The ones I remember from my own, somewhat less than Royal, childhood, are the pyramid method, where cards are leaned delicately against each other in successively higher levels, and the tower method where the castle is really just a single turret and nothing more.
The earliest evidence we have for the tower method is this engraving by Francois Joullain after Charles Antoine Coypel. A card at the lower left bears the words 'Car Coypel 1725', thus giving us the date of the original painting, which appears to have been lost. (The tower has not grown very high in this instance and I’m sure you could do better.)
The pyramid method is evidenced only a few years later in a painting by William Hogarth, which can be dated to 1730.
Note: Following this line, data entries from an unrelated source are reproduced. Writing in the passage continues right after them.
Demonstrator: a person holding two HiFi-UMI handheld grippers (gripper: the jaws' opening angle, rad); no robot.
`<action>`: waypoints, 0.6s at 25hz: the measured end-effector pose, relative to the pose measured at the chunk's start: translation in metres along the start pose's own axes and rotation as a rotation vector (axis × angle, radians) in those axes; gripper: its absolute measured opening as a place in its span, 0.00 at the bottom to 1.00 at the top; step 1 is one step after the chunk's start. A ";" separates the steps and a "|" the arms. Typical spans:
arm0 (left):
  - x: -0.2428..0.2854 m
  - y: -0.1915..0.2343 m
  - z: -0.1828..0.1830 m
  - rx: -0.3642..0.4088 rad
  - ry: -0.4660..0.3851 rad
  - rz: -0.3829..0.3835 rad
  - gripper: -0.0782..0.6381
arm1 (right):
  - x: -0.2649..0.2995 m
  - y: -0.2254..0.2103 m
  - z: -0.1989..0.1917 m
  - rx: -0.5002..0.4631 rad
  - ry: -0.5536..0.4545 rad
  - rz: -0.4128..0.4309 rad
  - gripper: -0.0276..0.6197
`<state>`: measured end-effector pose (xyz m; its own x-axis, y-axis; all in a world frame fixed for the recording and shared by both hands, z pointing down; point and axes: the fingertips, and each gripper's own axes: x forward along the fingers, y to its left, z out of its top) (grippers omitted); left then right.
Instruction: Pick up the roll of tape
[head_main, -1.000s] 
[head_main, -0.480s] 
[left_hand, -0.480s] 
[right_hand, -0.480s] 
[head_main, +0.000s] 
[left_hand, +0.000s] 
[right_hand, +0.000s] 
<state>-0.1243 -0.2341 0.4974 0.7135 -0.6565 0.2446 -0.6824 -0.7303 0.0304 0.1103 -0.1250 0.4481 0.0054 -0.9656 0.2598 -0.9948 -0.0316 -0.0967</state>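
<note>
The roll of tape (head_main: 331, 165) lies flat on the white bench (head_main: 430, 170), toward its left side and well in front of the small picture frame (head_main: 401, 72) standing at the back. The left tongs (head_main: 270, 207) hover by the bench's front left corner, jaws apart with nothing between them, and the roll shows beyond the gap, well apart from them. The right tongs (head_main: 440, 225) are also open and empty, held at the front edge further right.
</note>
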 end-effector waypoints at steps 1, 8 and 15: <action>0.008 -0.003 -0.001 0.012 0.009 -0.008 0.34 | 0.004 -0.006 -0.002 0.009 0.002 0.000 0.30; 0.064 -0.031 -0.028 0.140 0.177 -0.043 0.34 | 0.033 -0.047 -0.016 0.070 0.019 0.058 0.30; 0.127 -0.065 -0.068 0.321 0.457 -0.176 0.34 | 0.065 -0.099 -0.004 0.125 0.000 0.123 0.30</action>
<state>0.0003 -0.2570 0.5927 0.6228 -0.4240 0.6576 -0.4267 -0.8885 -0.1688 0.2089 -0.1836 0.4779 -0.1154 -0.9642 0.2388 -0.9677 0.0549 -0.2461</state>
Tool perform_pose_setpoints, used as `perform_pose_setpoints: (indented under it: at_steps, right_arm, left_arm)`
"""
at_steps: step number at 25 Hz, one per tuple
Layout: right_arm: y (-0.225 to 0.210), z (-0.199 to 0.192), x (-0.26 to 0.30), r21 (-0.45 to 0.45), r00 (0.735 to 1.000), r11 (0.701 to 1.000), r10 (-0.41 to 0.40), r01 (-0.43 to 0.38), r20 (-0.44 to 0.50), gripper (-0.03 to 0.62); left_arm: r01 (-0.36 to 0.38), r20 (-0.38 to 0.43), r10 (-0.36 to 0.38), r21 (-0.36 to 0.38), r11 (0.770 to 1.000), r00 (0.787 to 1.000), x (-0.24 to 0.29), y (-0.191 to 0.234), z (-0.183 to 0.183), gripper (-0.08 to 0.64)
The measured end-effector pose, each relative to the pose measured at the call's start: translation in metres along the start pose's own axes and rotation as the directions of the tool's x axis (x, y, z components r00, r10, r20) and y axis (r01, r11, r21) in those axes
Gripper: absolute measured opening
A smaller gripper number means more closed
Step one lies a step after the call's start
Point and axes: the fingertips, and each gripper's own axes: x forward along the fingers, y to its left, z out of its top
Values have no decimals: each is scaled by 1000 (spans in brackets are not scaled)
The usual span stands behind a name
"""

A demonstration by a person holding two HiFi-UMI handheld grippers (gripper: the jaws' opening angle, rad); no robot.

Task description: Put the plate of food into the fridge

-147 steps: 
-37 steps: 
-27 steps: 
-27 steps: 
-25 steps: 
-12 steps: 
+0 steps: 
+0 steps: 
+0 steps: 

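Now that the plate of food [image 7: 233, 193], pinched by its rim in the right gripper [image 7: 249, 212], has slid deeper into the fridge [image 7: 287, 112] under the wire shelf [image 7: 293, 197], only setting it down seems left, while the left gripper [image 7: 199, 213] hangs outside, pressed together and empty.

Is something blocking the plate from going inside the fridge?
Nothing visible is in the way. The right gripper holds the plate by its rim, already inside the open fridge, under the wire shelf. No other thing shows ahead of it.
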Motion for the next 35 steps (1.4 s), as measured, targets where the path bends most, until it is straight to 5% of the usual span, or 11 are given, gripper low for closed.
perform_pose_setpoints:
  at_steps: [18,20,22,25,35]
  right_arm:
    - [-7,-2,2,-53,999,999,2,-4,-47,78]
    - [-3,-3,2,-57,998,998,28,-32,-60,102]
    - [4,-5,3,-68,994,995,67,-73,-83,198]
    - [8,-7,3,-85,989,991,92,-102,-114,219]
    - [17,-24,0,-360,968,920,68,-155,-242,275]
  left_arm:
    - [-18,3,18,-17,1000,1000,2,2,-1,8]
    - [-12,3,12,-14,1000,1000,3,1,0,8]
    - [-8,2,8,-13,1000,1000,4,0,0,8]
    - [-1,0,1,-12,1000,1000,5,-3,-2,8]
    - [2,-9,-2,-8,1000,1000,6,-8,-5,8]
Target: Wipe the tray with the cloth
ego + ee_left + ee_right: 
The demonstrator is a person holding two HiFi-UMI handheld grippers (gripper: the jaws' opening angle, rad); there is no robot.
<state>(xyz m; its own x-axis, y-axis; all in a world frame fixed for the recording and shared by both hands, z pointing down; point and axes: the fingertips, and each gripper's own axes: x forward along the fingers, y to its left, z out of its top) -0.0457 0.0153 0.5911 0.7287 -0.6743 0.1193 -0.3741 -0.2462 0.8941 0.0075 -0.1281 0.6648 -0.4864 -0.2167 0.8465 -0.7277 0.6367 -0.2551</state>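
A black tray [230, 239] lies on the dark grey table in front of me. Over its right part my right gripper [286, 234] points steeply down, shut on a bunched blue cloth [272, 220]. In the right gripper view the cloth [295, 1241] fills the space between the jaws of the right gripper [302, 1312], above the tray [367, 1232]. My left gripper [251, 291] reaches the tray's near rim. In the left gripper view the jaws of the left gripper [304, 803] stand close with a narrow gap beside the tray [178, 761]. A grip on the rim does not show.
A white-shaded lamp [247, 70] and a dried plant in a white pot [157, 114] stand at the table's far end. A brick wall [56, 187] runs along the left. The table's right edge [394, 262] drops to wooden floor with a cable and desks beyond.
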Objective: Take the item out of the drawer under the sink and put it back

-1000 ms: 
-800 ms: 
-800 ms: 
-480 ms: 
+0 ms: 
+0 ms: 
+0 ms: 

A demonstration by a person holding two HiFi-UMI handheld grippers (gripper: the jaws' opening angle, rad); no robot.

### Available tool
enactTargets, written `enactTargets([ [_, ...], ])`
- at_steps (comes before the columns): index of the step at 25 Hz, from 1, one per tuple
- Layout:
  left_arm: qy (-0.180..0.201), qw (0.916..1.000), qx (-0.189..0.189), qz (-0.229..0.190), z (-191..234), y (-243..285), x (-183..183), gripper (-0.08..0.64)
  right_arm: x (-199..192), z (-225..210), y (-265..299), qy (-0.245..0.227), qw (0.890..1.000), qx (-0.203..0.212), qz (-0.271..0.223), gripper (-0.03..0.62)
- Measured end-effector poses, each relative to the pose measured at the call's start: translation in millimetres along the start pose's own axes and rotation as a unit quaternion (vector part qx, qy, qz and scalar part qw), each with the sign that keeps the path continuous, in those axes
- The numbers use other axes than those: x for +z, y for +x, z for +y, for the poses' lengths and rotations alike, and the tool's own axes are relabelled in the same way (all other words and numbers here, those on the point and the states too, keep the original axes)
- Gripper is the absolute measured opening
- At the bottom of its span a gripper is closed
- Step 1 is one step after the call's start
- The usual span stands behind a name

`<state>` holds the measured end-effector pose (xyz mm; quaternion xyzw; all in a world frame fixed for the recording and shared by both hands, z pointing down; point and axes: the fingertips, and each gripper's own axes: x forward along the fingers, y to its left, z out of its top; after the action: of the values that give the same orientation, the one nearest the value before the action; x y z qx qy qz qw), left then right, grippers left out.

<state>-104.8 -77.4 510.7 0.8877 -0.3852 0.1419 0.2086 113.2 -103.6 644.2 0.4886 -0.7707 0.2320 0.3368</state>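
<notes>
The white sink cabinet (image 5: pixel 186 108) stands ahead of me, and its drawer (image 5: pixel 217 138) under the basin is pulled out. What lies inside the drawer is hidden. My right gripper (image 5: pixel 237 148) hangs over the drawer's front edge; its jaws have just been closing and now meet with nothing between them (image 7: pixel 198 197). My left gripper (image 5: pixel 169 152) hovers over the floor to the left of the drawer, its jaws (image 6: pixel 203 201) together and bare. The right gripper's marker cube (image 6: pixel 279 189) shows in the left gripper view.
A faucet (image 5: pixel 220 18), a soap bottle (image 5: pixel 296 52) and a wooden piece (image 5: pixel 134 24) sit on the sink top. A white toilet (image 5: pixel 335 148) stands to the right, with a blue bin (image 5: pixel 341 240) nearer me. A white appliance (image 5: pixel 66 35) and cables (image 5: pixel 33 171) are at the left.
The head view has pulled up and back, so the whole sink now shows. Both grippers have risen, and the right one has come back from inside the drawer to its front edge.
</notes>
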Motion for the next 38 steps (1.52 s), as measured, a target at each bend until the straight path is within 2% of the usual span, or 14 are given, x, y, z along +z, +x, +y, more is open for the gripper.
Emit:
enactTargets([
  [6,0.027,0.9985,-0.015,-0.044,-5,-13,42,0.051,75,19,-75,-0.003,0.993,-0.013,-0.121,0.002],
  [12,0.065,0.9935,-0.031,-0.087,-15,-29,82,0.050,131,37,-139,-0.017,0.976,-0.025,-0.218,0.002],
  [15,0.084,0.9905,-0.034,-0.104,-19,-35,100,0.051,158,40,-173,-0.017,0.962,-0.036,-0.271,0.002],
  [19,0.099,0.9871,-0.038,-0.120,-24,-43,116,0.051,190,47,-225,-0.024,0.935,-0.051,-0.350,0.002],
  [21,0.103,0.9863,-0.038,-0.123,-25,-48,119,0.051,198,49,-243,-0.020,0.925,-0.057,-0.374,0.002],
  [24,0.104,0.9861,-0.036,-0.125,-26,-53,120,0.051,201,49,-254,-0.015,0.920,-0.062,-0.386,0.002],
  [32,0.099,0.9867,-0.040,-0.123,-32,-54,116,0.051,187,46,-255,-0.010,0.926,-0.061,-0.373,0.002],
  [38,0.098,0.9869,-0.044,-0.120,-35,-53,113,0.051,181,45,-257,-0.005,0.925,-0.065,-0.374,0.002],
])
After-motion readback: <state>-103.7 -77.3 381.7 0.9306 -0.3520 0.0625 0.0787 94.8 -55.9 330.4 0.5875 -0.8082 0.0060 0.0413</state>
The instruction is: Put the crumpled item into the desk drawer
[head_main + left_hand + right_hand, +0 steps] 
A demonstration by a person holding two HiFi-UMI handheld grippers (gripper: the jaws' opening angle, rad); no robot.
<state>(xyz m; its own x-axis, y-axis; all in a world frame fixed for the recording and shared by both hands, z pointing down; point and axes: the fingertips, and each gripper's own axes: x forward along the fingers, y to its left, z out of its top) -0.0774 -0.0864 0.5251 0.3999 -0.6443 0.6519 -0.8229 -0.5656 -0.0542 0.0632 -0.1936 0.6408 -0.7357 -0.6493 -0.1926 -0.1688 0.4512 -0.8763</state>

At this date playing cards, I suspect, were quite expensive items, and probably only quite rich parents would allow children to play with them. But at least in these pictures the cards remain undamaged. That is not true of a third method of building Card Castles, which I call the column method, which requires that the cards, or at least some of them, be folded in half. This method is shown in the engraving below, which can be dated to 1744. It was made by Jean Michel Liotard after Francois Boucher and comes from the collection of the British Museum. I have a feeling that the dog is bored and may be intervening soon.
This method is also pictured, although less clearly, in a print by Pierre Alexandre Aveline taken from a famous painting by Jean-Baptiste Simeon Chardin, which can be dated from a few years earlier, to c1735/7. The painting seems to show a boy randomly arranging folded playing cards on a table, with no hint of what he is trying to achieve, but the title of the print makes it clear that he is setting out a foundation for a Card Castle.
In about 1740 Jonathan Tyers, the owner of the then fashionable promenade of Vauxhall Gardens, on the South bank of the River Thames in London, decided that displaying works of art in his supper boxes (presumably open-sided rooms where fashionable people could dine in the evenings) could help him attract more visitors. Among the ‘conversation pieces’ hung in these boxes was a painting by Hubert-François Gravelot titled 'Building Houses of Cards'. The adults in this painting are, rather unsuccessfully, attempting to build a card castle using the tower method. The children, on the smaller table, are building a second card castle using the column method. The details are easier to see in a print of the painting made by Lauren Truchy in 1743.
The column method does not feature in my childhood memories, and seems largely to have been forgotten, perhaps because folding the cards in half removes (at least some of) their utility as playing cards.
As paperfolders, we do not often think of folding as being a process that damages the paper, but it is. Perhaps that is one reason why I am drawn to minimalism. The fewer creases that are used, the more of the original surface of the paper that is left undamaged.
I loved reading this article, you report on the subject greatly! Keep Up the good work
How do you find all these old images? I too was only aware of the pyramid method and never used to get very far with it. But I also had one of the collapsible ones sold by magic dealers, which folded flat and could be used as a production item.